Where is your field heading to in the future? Are there initiatives that you are particularly excited about?
I feel that I am getting close and closer to the notion of brain health. I am intrigued to study the intersection between human behavior, brain function, and general health status. Essentially, by getting new insights how all these levels are inter-connected, I am curious to see whether there can be universal patterns or idiosyncratic fingerprints to how we respond to mental, environmental, and biological probing.
Could you tell us more about your trajectory? What attracted you to the University of Liège, all the way from Thessaloniki, Greece?
As many great things in life happen unexpectedly, I’d rather say that my arrival in Liège was more incidental than intentional. I had just finished my Research Master’s in Neuropsychology, Psychopathology and Cognitive Neuroscience at University of Maastricht, and I was looking for a PhD position around the region.
In that sense, it was rather The Netherlands that brought me across the border from Greece, where I had just finished my basic degree in Psychology at the Aristotle University of Thessaloniki. While in Maastricht, then, and during my online search for a doctoral program, I came across an open call as Marie Curie fellow at ULiège, which was dedicated to the study of post-comatose disorders of consciousness led by Prof. Laureys. I got fascinated by this topic and I applied immediately. That brought me to the Cyclotron Research Center and the CHU Neurology Department and the rest is history.
My academic interest in consciousness science met the clinical perspective and gave me a new view about how this field of research pertains to so many aspects of human life that we typically take for granted.

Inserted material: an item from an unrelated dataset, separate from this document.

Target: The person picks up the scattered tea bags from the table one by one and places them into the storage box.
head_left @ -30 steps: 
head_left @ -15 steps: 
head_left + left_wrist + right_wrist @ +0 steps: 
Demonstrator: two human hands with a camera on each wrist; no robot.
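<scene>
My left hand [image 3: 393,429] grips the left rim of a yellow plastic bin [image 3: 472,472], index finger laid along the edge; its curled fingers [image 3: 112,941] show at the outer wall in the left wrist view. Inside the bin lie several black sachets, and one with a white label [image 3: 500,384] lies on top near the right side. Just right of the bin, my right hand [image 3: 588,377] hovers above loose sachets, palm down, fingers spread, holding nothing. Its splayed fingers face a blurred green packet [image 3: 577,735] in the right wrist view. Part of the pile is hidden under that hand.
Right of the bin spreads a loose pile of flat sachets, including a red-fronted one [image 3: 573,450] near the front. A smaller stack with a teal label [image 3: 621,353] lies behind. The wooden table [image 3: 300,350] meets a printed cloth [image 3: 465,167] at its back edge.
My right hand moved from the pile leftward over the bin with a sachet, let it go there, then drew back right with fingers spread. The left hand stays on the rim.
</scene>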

Your scientific excellence and success are impressive: your work has been published in high-impact journals and is highly cited. It has been featured in the National Georgraphic's Special Issue "The Brain" (2022). Your team has received prestigious grants and awards. What assets supported you in this odyssey? In your opinion, what should early-career researchers pay particular attention to fuel their scientific development?
Thank you! Without much thinking, I can attest that this type of recognition is a mixture between being intrinsically driven to find answers to flaming questions, having equally motivated colleagues that push things forward with you, and a bit of luck to have interested stakeholders that recognize that, indeed, what we do is of value.

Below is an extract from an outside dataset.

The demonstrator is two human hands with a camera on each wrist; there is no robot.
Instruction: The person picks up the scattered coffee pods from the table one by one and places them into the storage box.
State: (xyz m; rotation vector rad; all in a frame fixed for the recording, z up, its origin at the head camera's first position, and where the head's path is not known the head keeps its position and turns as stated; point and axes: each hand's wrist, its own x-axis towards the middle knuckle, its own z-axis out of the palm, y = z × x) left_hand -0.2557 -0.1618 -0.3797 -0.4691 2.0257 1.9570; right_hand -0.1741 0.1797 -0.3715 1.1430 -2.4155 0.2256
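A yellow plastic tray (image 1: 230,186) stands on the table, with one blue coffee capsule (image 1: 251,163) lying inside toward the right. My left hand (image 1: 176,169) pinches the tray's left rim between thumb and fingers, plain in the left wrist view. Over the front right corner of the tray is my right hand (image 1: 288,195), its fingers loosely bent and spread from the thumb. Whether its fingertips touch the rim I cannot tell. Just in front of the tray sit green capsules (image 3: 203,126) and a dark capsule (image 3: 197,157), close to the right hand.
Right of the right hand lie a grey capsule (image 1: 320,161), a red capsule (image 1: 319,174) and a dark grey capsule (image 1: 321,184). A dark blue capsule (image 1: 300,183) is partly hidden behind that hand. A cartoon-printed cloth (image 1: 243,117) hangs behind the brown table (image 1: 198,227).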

I feel that the most important ingredient of all is to be burning to discover that piece of the puzzle that is currently missing from the bigger picture. Which leads to the next, and the next. And new knowledge is created every time.

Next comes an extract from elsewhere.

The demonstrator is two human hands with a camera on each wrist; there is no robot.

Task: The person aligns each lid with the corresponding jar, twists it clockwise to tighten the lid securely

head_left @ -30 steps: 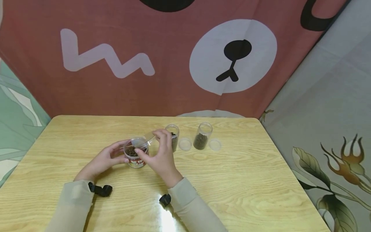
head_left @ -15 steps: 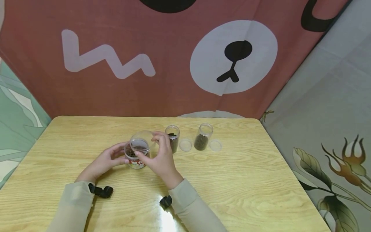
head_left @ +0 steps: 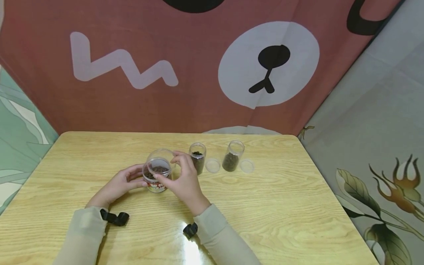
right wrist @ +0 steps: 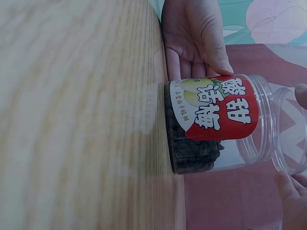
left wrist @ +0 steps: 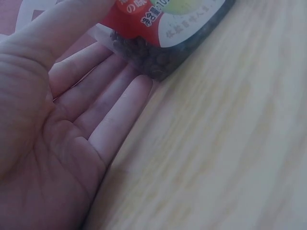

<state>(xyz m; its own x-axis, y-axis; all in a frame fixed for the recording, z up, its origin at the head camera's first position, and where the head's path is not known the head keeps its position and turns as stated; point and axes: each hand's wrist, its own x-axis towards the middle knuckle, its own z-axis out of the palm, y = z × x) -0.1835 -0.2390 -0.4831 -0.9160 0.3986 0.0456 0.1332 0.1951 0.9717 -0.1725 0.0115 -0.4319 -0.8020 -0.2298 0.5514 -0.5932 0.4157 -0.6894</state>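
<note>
A clear plastic jar (head_left: 156,187) with a red label stands on the table, partly filled with dark, dried pieces. My left hand (head_left: 119,184) holds it from the left, thumb on the near side and fingers behind. In the left wrist view the fingers (left wrist: 120,115) reach along the jar's base. My right hand (head_left: 185,182) pinches a clear round lid (right wrist: 290,139) between thumb and fingers. That lid is tilted over the jar's mouth. In the right wrist view it sits close to the rim; whether they touch I cannot tell.
Beyond my right hand stand two tall, lidless clear jars, a nearer one (head_left: 198,163) and another (head_left: 230,161), both holding dark pieces. Clear lids lie flat beside them, one (head_left: 212,165) between the jars and one (head_left: 247,166) to the right. A printed cloth (head_left: 198,103) hangs behind the table.
My right hand has tilted the lid, swinging it from the jar's right side to over its mouth. My left hand keeps its hold on the jar.
</note>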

Such a creative process. And as such, it comes with impasses, but also perks when recognition comes. One thing I would advise to early-career researchers, then, is to keep fostering their “why”. Once curiosity stays on the table, all what follows will be naturally ignited: funding will be obtained, data will be collected, data will be analysed (again and again), and new knowledge will emerge.
And I could not advise more the need of open science practices. Pre-register the hypotheses. In other words, bet against yourself and let the data inform your initial intuition.
Be prepared having made an inapt prediction, this by itself means something. Stay challenged and don’t take things personally, because, it’s not about you. It’s about the process of creating something new. And, like in many cases in history of science, many pioneers had to be proven wrong to get things right.